Work instruction:
For each line in the material below that holds "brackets", copy that line.

Records:
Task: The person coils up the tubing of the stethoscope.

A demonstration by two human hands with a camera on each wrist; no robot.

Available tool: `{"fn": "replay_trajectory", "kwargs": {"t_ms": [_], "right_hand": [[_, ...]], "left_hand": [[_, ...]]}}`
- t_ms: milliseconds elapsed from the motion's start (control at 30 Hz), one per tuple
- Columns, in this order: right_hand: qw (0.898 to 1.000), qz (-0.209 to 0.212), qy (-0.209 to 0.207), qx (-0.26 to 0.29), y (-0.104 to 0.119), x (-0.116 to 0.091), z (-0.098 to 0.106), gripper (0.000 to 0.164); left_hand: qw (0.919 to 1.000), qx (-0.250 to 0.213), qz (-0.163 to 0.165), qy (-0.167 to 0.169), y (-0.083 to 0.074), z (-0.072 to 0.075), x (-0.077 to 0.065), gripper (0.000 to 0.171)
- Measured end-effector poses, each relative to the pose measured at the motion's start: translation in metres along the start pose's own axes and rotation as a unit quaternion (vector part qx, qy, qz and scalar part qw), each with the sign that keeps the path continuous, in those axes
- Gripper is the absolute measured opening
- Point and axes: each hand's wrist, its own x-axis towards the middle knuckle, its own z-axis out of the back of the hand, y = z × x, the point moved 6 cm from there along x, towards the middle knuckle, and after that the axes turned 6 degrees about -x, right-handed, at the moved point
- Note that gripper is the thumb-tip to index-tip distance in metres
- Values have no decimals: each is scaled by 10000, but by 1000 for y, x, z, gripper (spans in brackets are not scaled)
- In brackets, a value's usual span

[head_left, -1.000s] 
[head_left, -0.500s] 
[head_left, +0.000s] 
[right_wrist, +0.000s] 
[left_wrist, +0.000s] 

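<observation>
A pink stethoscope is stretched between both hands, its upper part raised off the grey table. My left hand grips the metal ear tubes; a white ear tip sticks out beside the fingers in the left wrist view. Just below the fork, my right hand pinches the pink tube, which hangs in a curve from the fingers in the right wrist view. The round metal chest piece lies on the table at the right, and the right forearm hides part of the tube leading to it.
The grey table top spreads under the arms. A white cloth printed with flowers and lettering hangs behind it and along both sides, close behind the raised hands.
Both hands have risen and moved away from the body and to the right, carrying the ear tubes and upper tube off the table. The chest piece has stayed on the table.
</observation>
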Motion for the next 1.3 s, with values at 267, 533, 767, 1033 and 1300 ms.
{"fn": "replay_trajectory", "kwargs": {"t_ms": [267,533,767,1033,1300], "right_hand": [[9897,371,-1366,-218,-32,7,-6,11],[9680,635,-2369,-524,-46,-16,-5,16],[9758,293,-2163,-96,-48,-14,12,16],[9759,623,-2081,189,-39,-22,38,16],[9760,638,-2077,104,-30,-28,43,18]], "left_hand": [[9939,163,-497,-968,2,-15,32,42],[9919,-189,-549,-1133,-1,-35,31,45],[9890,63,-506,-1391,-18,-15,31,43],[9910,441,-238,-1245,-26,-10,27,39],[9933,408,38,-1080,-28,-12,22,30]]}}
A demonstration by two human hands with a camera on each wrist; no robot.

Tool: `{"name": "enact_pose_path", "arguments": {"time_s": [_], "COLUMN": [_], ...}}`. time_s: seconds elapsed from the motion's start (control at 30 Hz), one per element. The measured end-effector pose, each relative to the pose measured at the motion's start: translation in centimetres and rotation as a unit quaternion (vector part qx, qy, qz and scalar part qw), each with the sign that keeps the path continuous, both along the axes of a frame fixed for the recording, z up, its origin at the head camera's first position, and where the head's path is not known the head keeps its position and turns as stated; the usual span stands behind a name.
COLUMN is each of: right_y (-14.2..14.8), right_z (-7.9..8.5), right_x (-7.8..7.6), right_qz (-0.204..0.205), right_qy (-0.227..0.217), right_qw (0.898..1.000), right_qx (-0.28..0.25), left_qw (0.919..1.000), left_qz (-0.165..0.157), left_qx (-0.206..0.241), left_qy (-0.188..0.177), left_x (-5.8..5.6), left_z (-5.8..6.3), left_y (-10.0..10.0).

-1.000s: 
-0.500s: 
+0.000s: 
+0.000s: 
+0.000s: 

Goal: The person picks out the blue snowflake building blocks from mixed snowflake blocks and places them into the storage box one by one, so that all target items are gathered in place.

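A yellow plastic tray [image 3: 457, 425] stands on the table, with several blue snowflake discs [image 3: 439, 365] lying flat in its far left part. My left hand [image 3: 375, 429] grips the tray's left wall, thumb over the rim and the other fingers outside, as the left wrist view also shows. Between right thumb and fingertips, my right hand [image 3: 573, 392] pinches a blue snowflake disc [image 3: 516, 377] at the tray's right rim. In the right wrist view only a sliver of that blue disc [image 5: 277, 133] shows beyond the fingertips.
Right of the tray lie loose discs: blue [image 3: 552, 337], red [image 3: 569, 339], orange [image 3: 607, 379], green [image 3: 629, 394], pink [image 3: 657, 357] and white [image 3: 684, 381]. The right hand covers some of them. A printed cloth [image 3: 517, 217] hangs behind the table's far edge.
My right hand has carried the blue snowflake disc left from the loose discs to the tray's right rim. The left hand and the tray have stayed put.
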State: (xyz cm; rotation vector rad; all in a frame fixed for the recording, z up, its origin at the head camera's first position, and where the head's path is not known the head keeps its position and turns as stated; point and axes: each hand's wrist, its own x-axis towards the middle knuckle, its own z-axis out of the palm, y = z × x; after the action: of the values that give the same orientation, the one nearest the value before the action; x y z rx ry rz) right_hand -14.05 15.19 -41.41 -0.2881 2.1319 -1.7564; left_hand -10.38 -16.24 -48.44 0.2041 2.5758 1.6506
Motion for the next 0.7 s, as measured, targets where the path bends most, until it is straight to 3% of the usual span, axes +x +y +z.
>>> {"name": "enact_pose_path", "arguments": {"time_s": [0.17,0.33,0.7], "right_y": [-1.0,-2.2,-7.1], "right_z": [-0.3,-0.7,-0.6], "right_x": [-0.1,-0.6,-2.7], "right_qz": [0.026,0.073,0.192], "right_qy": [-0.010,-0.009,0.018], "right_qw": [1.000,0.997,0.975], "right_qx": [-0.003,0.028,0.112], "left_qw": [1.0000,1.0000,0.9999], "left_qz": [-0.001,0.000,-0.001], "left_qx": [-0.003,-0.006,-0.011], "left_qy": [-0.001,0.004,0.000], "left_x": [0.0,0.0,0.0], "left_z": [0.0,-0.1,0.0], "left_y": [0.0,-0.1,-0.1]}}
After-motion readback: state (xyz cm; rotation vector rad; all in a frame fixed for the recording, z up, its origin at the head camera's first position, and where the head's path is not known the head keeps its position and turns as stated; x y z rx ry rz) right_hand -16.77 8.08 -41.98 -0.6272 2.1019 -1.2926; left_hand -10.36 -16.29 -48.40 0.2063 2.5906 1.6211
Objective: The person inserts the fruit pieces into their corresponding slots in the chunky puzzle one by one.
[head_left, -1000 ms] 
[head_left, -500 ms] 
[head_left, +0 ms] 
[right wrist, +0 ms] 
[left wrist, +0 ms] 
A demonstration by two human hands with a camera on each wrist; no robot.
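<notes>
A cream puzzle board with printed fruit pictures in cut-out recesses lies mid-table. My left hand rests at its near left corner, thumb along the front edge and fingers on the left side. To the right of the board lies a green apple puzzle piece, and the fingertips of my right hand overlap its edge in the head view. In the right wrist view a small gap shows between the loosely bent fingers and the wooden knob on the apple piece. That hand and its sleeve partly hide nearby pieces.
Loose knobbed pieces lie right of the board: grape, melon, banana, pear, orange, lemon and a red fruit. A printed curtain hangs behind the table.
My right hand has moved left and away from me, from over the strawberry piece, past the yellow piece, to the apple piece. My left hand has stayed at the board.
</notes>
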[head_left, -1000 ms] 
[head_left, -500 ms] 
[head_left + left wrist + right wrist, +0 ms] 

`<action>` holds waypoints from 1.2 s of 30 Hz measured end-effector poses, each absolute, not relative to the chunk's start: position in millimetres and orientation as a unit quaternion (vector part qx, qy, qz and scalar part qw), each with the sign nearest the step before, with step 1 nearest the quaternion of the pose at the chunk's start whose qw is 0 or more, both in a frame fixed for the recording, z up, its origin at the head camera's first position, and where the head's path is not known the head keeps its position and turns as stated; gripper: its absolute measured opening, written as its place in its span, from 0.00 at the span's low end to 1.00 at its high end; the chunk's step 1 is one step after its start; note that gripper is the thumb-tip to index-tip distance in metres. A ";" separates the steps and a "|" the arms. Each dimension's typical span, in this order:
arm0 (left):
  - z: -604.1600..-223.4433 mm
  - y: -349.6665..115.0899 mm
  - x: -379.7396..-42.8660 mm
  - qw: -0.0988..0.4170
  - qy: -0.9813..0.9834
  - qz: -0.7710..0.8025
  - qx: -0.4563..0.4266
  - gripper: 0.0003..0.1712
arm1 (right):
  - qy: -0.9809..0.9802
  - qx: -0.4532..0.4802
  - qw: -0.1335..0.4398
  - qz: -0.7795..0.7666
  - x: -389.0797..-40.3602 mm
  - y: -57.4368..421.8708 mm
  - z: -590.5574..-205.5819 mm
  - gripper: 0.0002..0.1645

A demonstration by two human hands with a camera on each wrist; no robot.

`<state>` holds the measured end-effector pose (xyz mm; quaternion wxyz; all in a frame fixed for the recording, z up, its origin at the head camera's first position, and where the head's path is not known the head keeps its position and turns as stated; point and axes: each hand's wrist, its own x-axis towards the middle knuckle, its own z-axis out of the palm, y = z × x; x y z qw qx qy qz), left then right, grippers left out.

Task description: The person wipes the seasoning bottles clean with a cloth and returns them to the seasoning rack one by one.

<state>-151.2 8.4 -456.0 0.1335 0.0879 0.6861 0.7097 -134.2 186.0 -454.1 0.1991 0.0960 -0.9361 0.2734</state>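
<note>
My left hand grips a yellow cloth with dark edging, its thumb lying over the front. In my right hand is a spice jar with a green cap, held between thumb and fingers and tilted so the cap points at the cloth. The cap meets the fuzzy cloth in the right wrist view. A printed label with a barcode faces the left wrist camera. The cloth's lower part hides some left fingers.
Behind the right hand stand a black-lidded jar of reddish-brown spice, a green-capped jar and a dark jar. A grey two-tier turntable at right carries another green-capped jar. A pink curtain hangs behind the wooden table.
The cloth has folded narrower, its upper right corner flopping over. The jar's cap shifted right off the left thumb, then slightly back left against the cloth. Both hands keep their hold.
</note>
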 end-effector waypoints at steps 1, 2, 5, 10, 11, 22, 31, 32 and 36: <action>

Reply:
- Values have no decimals: each is scaled by 10000, but by 1000 for y, x, z, gripper (spans in brackets are not scaled)
- In brackets, a value's usual span

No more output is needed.